__What you are asked to do__:
Each entry is to be retyped without alteration, and no picture is to be included.

__Information provided__:
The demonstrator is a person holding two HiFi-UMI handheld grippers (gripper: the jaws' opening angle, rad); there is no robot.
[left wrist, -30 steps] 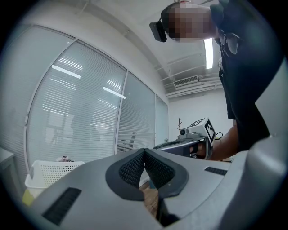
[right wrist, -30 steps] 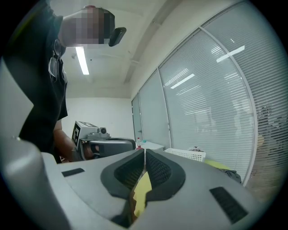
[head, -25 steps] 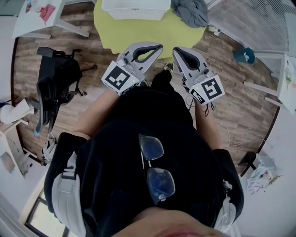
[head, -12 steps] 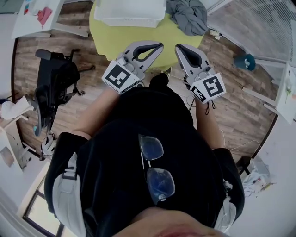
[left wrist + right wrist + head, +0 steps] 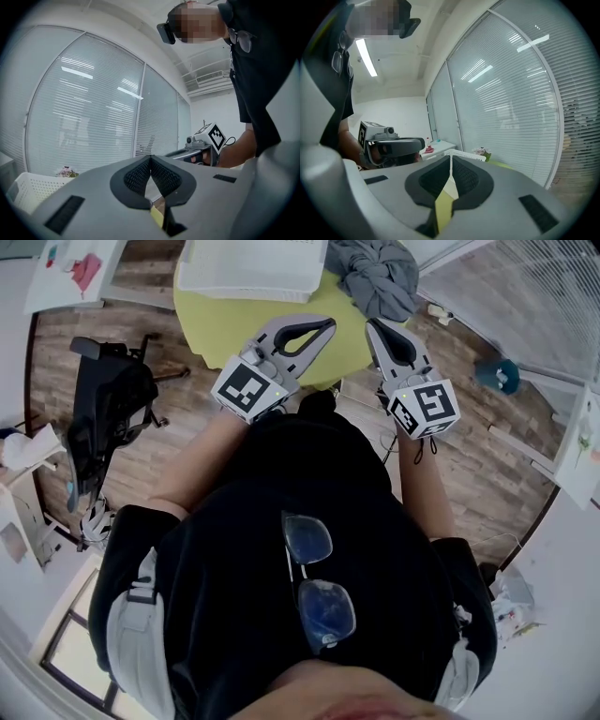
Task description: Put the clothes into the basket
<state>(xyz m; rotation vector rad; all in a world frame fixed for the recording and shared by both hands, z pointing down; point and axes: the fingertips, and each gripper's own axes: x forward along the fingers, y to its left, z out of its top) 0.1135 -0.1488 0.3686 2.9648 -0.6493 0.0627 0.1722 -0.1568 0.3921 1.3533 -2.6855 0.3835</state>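
I hold both tools out in front of me, side by side, pointing toward the round yellow-green bench (image 5: 211, 320). My left tool (image 5: 327, 323) is clenched, its jaws meeting tip to tip with nothing between them. My right tool (image 5: 372, 325) is clenched the same way and is also empty. The grey clothes (image 5: 380, 277) lie in a crumpled heap at the bench's far right edge, just beside the white basket (image 5: 248, 282) and outside it. Both tools are apart from the heap. A black chair (image 5: 108, 418) stands on the wooden floor (image 5: 183, 418) to my left.
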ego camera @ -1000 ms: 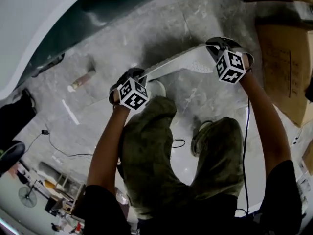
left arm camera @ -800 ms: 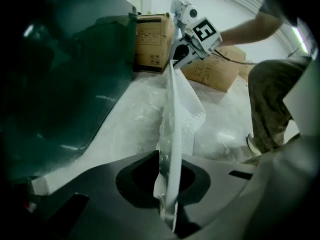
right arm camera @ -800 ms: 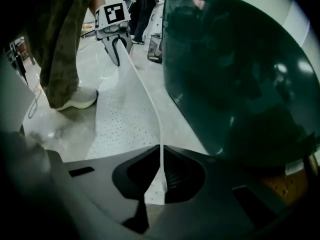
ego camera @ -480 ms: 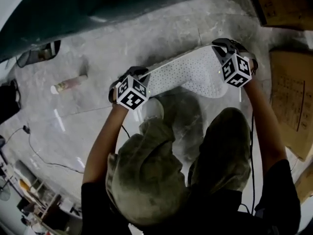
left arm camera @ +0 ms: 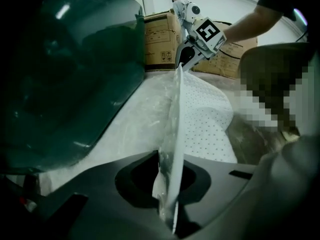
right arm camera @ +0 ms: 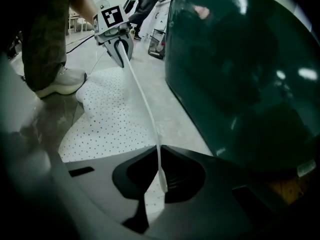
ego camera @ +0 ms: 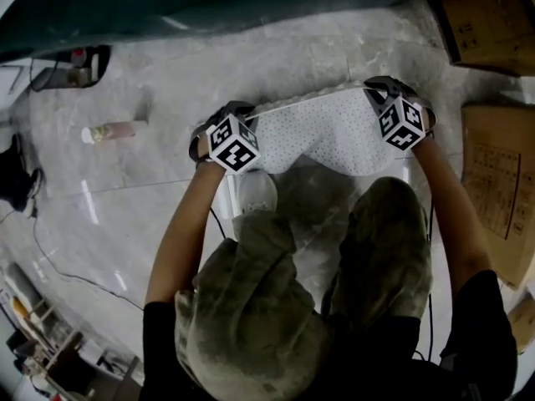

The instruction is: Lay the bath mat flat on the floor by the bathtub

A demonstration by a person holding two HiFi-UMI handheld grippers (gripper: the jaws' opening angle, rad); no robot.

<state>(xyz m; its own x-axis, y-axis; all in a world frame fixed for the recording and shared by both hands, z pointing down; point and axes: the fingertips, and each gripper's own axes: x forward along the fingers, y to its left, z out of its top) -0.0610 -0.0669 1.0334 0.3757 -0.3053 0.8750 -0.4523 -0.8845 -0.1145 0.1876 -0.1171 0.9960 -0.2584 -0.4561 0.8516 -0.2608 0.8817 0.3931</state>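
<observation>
Bath mat point(ego camera: 322, 132) is held by one long edge, a corner in each gripper. Left gripper point(left arm camera: 167, 196) is pressed together on the left corner and right gripper point(right arm camera: 161, 180) on the right corner. The thin edge runs straight out of each pair of jaws toward the other gripper, taut with no sag.

- **Behind the grippers, toward the person:** the dotted sheet drapes down, and its lower part looks to be on the floor point(ego camera: 276, 57), just beside the shoe point(ego camera: 255, 192).
- **Ahead of both grippers:** the dark bathtub point(ego camera: 209, 7) wall is near and not touching the mat.
- **Out past the left gripper:** a bottle point(ego camera: 109, 130) lies on the floor, well apart.
- **Out past the right gripper:** a cardboard box point(ego camera: 493, 190) is nearer.

My read is that this is the lay-down step, with the held edge the last part off the floor. To do it well:
- Lower both grippers at the same rate, so the edge comes down level and parallel to the tub wall.
- Hold the tension across the edge until it touches, since slack would leave a ripple mid-span.
- Carry the edge slightly forward toward the tub while descending, so the draped part unrolls flat rather than folding under.
- Watch the shoe. If it pins the trailing part, the sheet can't slide and will likely crease.
- Check that the right corner lands short of the box.
- Open the jaws only once the edge is on the floor, both sides together.
</observation>
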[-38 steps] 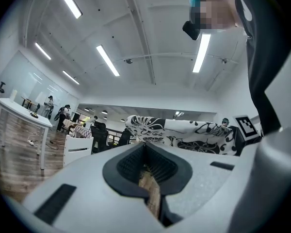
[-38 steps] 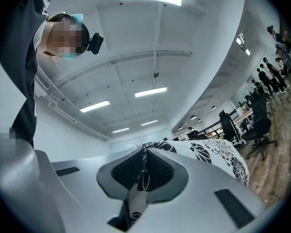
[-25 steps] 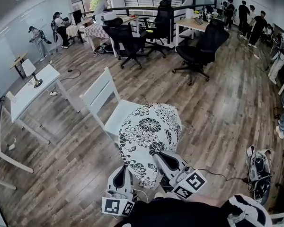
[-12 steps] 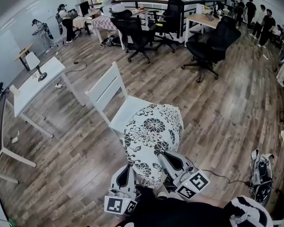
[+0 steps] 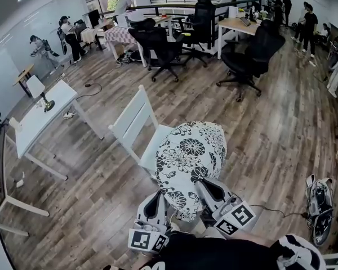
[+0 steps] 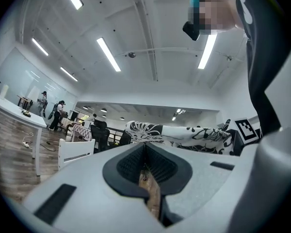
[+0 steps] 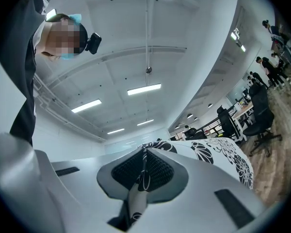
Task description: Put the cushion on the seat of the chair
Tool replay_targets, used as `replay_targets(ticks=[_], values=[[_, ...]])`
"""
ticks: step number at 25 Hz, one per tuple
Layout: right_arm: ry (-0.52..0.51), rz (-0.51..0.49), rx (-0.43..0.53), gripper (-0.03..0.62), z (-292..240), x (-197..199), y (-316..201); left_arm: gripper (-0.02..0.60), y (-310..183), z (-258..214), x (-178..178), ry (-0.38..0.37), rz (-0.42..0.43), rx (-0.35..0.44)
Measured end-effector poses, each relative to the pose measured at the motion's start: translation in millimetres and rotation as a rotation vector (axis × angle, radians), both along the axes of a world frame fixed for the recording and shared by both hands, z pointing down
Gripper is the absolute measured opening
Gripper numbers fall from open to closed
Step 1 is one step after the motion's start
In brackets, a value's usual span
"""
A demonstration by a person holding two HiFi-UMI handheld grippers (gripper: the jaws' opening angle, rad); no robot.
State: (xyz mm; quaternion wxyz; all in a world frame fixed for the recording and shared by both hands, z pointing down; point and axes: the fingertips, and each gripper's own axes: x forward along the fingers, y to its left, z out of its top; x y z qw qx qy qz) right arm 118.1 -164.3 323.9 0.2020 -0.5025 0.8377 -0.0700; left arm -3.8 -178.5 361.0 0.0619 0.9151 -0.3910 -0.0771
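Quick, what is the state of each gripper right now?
Left gripper: closed, fingers pinching the cushion at its edge.
Right gripper: closed on the cushion's fabric.

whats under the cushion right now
The white chair: its backrest and a strip of its seat show past the cushion. The rest of the seat and the floor below are covered.
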Motion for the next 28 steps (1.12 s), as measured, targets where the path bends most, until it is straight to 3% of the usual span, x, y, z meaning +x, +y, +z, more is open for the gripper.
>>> replay_targets(ticks=[8,18,28], values=[[-0.005,0.052,0.014,0.031,-3.9,-35.4,-50.3,0.006,-55.6,-3.7,-35.9,0.002,0.047,0.015],[-0.007,0.088,-0.016,0.031,9.1,-73.0,-76.0,0.006,-86.8,8.6,-69.6,0.002,0.104,-0.013],[0.008,0.070,-0.045,0.031,18.3,-72.0,-92.9,0.006,-97.3,12.5,-82.7,0.012,0.056,-0.028]])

__Output for this task__:
The demonstrator is a person holding two HiFi-UMI handheld grippers (gripper: the jaws' opening angle, rad); there is no robot.
[left wrist, -30 steps] 
[right wrist, -30 steps] 
[head, -25 steps] 
[head, -12 steps] 
[left wrist + right wrist + head, +0 steps] 
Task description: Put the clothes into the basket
<state>(xyz m; rotation vector rad; all in a world frame fixed for the recording and shared by both hands, z pointing down; point and axes: the fingertips, and each gripper's own axes: x forward along the fingers, y to its left, z out of its top) 0.1135 -0.1488 0.3686 2.9648 -0.6493 0.0627 0.1722 -0.1568 0.3921 1.3533 -2.6855 0.3835</state>
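I hold both tools out in front of me, side by side, pointing toward the round yellow-green bench (image 5: 211, 320). My left tool (image 5: 327, 323) is clenched, its jaws meeting tip to tip with nothing between them. My right tool (image 5: 372, 325) is clenched the same way and is also empty. The grey clothes (image 5: 380, 277) lie in a crumpled heap at the bench's far right edge, just beside the white basket (image 5: 248, 282) and outside it. Both tools are apart from the heap. A black chair (image 5: 108, 418) stands on the wooden floor (image 5: 183, 418) to my left.
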ego camera @ -1000 ms: 
left arm camera @ -800 ms: 
right arm camera @ -800 ms: 
ego camera @ -480 ms: 
left arm camera @ +0 ms: 
right arm camera @ +0 ms: 
ego camera @ +0 ms: 

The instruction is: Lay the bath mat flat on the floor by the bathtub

A demonstration by a person holding two HiFi-UMI handheld grippers (gripper: the jaws' opening angle, rad); no robot.

<state>(xyz m; its own x-axis, y-axis; all in a world frame fixed for the recording and shared by both hands, z pointing down; point and axes: the fingertips, and each gripper's own axes: x forward along the fingers, y to its left, z out of its top) -0.0610 -0.0669 1.0334 0.3757 -0.3053 0.8750 -0.4523 -0.8845 -0.1145 0.1876 -0.1171 0.9960 -0.2584 -0.4561 0.8516 -0.2608 0.8817 0.3931</state>
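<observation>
Bath mat point(ego camera: 322, 132) is held by one long edge, a corner in each gripper. Left gripper point(left arm camera: 167, 196) is pressed together on the left corner and right gripper point(right arm camera: 161, 180) on the right corner. The thin edge runs straight out of each pair of jaws toward the other gripper, taut with no sag.

- **Behind the grippers, toward the person:** the dotted sheet drapes down, and its lower part looks to be on the floor point(ego camera: 276, 57), just beside the shoe point(ego camera: 255, 192).
- **Ahead of both grippers:** the dark bathtub point(ego camera: 209, 7) wall is near and not touching the mat.
- **Out past the left gripper:** a bottle point(ego camera: 109, 130) lies on the floor, well apart.
- **Out past the right gripper:** a cardboard box point(ego camera: 493, 190) is nearer.

My read is that this is the lay-down step, with the held edge the last part off the floor. To do it well:
- Lower both grippers at the same rate, so the edge comes down level and parallel to the tub wall.
- Hold the tension across the edge until it touches, since slack would leave a ripple mid-span.
- Carry the edge slightly forward toward the tub while descending, so the draped part unrolls flat rather than folding under.
- Watch the shoe. If it pins the trailing part, the sheet can't slide and will likely crease.
- Check that the right corner lands short of the box.
- Open the jaws only once the edge is on the floor, both sides together.
</observation>
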[-38 steps] 
[-38 steps] 
[-25 steps] 
[-12 steps] 
[+0 steps] 
[+0 steps] 
[+0 steps] 
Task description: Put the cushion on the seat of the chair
Tool replay_targets, used as `replay_targets(ticks=[_], values=[[_, ...]])`
"""
ticks: step number at 25 Hz, one per tuple
Layout: right_arm: ry (-0.52..0.51), rz (-0.51..0.49), rx (-0.43..0.53), gripper (-0.03..0.62), z (-292..240), x (-197..199), y (-316..201); left_arm: gripper (-0.02..0.60), y (-310..183), z (-258..214), x (-178..178), ry (-0.38..0.37), rz (-0.42..0.43), rx (-0.35..0.44)
Measured end-effector poses, each relative to the pose measured at the motion's start: translation in millimetres and rotation as a rotation vector (axis × angle, radians), both along the axes of a world frame fixed for the recording and shared by both hands, z pointing down
Gripper is the absolute measured opening
Gripper numbers fall from open to closed
Step 1 is one step after the motion's start
In brackets, a value's usual span
"""
A demonstration by a person holding two HiFi-UMI handheld grippers (gripper: the jaws' opening angle, rad); no robot.
State: (xyz mm; quaternion wxyz; all in a world frame fixed for the recording and shared by both hands, z pointing down; point and axes: the fingertips, and each gripper's own axes: x forward along the fingers, y to its left, z out of its top; x y z qw qx qy qz) right arm 118.1 -164.3 323.9 0.2020 -0.5025 0.8377 -0.0700; left arm -3.8 -178.5 361.0 0.0619 0.9151 -0.3910 -0.0771
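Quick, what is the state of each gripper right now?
Left gripper: closed, fingers pinching the cushion at its edge.
Right gripper: closed on the cushion's fabric.

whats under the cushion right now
The white chair: its backrest and a strip of its seat show past the cushion. The rest of the seat and the floor below are covered.
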Motion for the next 28 steps (1.12 s), as measured, targets where the path bends most, until it is straight to 3% of the usual span, x, y, z meaning +x, +y, +z, more is open for the gripper.
>>> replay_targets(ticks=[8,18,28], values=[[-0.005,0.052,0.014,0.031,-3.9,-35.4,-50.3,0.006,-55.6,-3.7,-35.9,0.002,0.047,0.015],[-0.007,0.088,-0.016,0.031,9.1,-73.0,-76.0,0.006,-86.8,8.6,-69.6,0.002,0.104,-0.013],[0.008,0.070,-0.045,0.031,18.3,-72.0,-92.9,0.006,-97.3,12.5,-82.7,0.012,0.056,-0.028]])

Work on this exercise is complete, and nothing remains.